The CCPA, however, has more of a balance according to Cassidy. It gives people the choice to opt-out of the solicitation of certain products or services, but it is not the “default” setting. They will be on a marketer’s list, but they can easily remove themselves. Besides California, Virginia and Colorado are the only other states in the U.S. that currently have comprehensive data privacy laws. Though the laws vary slightly between the three states, the basic idea is that businesses must inform consumers they are selling their data. Consumers have control over whether their personal data is to be deleted or moved. Consumers get to decide whether or not they are okay with this, and they also have the power to access, delete, correct or move their data. There are laws in other states that cover individual aspects of data privacy, such as the Illinois Biometric Information Privacy Act (BIPA), but there is concern over the risk of too many state laws causing confusion for both businesses and consumers.(5)

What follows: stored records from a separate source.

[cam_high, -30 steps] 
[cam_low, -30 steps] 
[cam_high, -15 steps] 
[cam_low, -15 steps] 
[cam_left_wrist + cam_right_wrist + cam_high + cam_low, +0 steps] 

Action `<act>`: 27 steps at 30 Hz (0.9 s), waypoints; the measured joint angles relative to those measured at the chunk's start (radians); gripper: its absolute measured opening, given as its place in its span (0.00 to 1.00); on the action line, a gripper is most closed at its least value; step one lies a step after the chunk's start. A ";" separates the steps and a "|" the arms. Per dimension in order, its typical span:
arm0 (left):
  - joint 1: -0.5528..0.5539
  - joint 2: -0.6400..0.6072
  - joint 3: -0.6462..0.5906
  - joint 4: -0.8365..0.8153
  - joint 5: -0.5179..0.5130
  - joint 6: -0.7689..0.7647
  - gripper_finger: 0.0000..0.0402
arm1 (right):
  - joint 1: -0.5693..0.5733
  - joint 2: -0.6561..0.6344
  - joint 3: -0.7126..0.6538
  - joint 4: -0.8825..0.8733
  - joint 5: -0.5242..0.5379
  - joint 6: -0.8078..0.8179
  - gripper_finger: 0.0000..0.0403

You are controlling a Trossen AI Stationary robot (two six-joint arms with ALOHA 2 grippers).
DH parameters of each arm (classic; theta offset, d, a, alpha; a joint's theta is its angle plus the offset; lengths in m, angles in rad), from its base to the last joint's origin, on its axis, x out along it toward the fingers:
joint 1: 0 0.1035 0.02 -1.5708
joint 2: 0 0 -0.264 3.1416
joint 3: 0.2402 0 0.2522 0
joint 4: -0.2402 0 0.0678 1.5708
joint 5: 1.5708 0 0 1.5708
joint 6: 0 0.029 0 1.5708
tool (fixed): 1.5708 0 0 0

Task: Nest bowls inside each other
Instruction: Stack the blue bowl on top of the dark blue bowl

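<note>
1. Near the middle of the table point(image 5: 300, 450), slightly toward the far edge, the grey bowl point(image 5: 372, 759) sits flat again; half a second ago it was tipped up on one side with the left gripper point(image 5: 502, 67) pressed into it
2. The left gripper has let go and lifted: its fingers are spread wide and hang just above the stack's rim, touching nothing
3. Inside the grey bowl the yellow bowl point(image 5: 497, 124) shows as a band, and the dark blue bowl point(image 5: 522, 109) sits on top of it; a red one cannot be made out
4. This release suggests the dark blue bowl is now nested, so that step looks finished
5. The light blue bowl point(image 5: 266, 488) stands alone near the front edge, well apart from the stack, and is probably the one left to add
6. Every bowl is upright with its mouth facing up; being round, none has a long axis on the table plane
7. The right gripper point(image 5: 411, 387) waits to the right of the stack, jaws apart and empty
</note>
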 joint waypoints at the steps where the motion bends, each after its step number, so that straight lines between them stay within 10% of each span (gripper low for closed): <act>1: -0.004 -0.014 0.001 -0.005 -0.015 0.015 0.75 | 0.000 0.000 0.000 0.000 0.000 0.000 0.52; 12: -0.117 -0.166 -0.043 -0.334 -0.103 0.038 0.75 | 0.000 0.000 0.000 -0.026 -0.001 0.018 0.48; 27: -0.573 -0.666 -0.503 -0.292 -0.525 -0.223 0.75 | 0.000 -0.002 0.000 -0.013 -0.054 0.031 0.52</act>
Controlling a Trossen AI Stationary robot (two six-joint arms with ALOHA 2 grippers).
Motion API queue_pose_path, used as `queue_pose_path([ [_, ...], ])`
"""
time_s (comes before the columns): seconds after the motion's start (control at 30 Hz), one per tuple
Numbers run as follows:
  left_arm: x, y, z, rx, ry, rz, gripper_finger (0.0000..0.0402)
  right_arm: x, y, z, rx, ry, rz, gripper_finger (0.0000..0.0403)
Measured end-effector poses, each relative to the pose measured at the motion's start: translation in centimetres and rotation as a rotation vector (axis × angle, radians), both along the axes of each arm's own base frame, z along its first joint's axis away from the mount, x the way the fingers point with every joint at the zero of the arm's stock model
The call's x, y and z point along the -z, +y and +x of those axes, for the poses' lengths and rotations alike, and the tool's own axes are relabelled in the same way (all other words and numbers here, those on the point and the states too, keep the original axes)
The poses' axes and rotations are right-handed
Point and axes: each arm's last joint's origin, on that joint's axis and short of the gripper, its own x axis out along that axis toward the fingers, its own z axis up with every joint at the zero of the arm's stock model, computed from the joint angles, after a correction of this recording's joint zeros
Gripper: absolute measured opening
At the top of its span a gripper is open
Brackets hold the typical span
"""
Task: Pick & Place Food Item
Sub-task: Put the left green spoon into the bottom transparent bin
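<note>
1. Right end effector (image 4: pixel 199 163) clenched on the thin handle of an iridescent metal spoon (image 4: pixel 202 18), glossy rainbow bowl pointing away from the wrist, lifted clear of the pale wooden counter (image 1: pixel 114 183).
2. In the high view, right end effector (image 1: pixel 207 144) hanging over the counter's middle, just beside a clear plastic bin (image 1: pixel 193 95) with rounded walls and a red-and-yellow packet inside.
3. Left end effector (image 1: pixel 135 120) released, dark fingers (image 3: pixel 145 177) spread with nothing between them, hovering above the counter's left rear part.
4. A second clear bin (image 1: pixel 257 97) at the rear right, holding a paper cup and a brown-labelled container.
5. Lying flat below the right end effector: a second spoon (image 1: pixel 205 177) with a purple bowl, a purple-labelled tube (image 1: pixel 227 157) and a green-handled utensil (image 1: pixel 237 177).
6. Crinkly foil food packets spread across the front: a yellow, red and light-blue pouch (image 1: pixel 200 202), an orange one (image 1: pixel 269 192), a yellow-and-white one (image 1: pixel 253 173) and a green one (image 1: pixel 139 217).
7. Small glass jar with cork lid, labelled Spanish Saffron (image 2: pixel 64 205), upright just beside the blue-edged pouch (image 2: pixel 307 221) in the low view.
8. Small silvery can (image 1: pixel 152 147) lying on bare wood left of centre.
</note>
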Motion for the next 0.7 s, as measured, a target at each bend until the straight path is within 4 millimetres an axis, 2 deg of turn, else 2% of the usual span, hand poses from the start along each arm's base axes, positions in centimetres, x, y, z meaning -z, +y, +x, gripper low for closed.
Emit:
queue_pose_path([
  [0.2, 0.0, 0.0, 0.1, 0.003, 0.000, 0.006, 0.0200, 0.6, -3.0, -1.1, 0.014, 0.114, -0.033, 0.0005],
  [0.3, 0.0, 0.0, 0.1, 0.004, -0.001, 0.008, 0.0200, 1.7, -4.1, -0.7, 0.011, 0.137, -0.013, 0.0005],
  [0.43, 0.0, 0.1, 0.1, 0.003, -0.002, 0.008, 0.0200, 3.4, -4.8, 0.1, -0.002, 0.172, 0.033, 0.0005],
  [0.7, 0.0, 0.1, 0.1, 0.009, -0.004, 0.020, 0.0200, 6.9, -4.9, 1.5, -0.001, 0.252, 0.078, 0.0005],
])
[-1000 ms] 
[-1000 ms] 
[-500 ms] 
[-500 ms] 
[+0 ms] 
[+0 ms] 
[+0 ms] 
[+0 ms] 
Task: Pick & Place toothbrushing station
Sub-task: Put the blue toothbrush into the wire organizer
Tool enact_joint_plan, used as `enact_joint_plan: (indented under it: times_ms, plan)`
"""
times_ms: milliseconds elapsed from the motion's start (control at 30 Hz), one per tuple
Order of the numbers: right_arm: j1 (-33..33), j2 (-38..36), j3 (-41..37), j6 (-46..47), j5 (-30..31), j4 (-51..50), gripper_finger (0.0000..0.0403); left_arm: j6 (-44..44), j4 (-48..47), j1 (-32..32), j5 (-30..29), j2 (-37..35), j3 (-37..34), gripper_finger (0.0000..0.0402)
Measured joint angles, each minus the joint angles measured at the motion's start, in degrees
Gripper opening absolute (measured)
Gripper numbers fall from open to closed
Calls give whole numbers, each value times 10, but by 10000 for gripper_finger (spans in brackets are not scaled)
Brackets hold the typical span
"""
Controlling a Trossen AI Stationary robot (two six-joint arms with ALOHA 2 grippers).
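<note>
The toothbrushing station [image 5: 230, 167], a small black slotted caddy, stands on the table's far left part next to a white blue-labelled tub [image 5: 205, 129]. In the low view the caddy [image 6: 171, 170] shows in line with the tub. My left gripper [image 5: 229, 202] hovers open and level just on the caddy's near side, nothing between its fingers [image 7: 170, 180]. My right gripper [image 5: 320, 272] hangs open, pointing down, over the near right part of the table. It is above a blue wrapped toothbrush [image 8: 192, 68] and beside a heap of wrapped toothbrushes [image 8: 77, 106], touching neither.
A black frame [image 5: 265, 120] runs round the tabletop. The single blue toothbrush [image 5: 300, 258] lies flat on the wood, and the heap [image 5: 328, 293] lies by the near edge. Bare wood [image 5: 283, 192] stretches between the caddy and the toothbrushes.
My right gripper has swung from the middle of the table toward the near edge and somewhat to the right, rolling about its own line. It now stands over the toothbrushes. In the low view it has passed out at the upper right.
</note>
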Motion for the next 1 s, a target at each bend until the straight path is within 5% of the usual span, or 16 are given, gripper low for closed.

This conundrum begs the question of how businesses can ensure the data they purchase is within the law and being used ethically. Cassidy advises companies to talk to multiple data providers, and thoroughly vet them all by asking questions that will give insight into their legitimacy. “The simplest way to do it is ask [the data provider] if their emails are opt in. If they say yes, run!” warns Cassidy, explaining that “a lot of companies want to say that their emails are opt in because they know people want to hear it.” Additionally, Cassidy recommends companies prepare to interview potential data providers by putting together a list of revealing questions (such as requesting a sample, which disreputable companies will object to doing, or they will send documents that you did not request). Using a list of questions such as Ten Questions to Ask a List Vendor will effectively vet these troublemakers.

“When people give their information to a particular business for a specific purpose, it should be used only for that purpose. If a business doesn’t stick to this, they’re violating their agreement with whomever gave them the information,” states Cassidy.